WARNING: This post is graphic and will contain pictures of diapers filled with technicolor poop. I went back and forth about providing photos in this post, but overall, I know it will benefit those who need this information to see them. If you get squeamish or aren’t interested in hearing about our breastfeeding journey with Little Man’s digestive issues feel free to skip this one!
UPDATE: I was getting questions about how things turned out for us, so I posted our 15-month MSPI update!
UPDATE 2: I had a second baby with MSPI, I posted about that here.
MEAL PLAN: I created a five-week downloadable meal plan with grocery lists for breastfeeding moms who suspect they have a baby with food allergies or intolerances, learn more here!
I know it’s taken me a while to write this post, it’s been a long time coming. As a Registered Dietitian, when I write about health issues that I, or my family experiences, I want to be able to provide both professional expertise and personal experience when I write about it.
That’s how I felt with my amenorrhea recovery story, and that’s how I feel with Little Man’s digestive issues. PS this post is almost 3000 words! It’s a long one, but I worked hard to give you every detail I thought would be helpful and every resource I found! I hope you find it useful!
Before we get started I want to interject one more thought or two: In most cases, it’s (fussiness, poop changes, gassiness, etc.) NOT something the mother ate and many moms cut foods out of their diet unnecessarily. I highly recommend reading this post written by a respected nurse and lactation consultant.
I 100% agree with everything she says in that post so I won’t reiterate it here. As an RD I knew this, so I took a relaxed approach, and I was going to assume that nothing I ate was a big deal until proven otherwise.
I think our pediatrician believed I was a typical “first time Mom” too worried about what was going on with his stool when I mentioned a few things that looked weird to me, but actually, it was quite the opposite. I think this is why it took us 11 weeks to get a food allergy diagnosis, but let me backtrack.
Symptoms Of Food Allergies
Little Man’s stools had always been very yellow and filled with mucus. I mentioned this to his pediatrician at both his one month and two-month appointments, both times he said it was fine.
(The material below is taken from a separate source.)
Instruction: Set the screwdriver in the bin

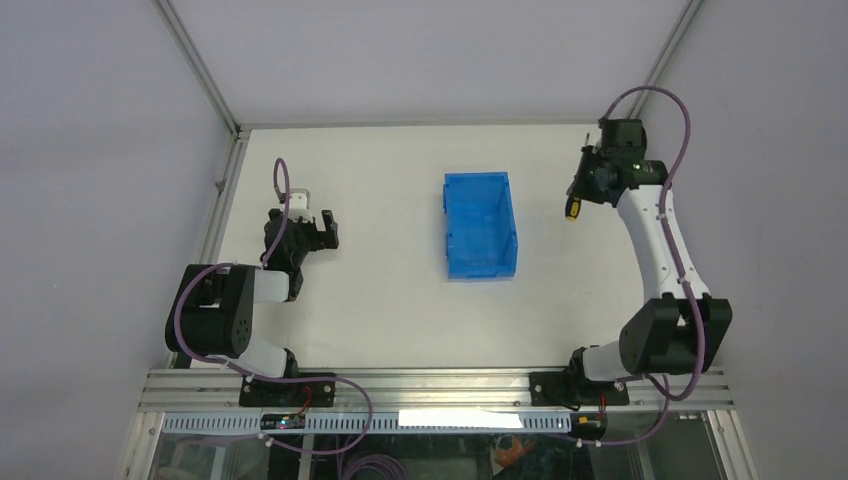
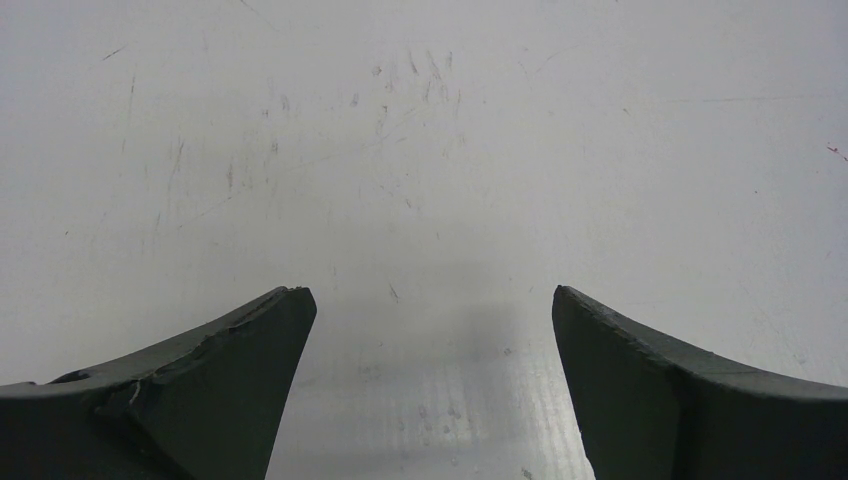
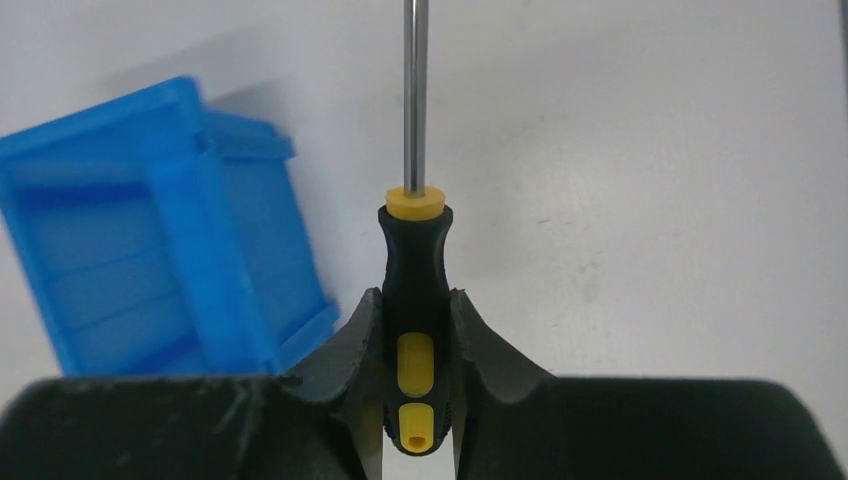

At our two-month-old appointment, Little Man had dropped off the growth chart. In one month he had barely gained a pound. So, I saw multiple lactation consultants and began pumping after almost every feed.
I started taking supplements, drinking all the tea, and feeding him as often as I could. I poured my heart out in my fourth-trimester postpartum updates, his low weight gain worried me so much. A couple of weeks later, around 11 weeks old, I ordered a super fancy all organic, grass-fed formula from Europe that I never got the chance to give him (thank God, it would have destroyed his stomach even more.)
Right before the formula arrived, I found myself staring at a diaper and my brain all of a sudden registered “hey, wait a minute, oh my god, is that blood?” It took a while to register because we hadn’t had a stretch of sleep longer than 2-2.5 hours of sleep in those 2-3 weeks.
We googled “blood in baby poop,” and Dr. Google told me that it was probably normal, probably just small tears from him straining. However, every single site said blood in poop warranted a visit to the pediatrician, so I timidly made an appointment assuming he would tell me everything was fine.
He took one look at the photo and said it was the wrong color, had too much mucus, and there was blood that shouldn’t be there. He mentioned food allergies/sensitivities, and that’s when I told him about Mr. Hungry’s food sensitivities.
He said since there was a family history, he didn’t want to draw blood and do a workup on such a little baby if he didn’t need too. Please note, Mr. Hungry did not have issues as a baby so I still doubt this connection, I think it was a random “act of God” but what do I know?
Anyways, we agreed I would avoid dairy and eggs, and he gave us a can of Similac Alimentum (a hydrolyzed formula) and told me to supplement for a while until his weight came back up. However, because his weight gain was so low, I decided I didn’t want to mess with the trial and error of eliminating one food at a time.
My gut told me to go top 8 free (dairy, soy, wheat/gluten, eggs, nuts, peanuts, fish, and shellfish), because who better able to do this than an RD who is a CLT and that specializes in GI health?
I felt if I didn’t remove all the potential allergens, I wasn’t giving breastfeeding the best chance we had.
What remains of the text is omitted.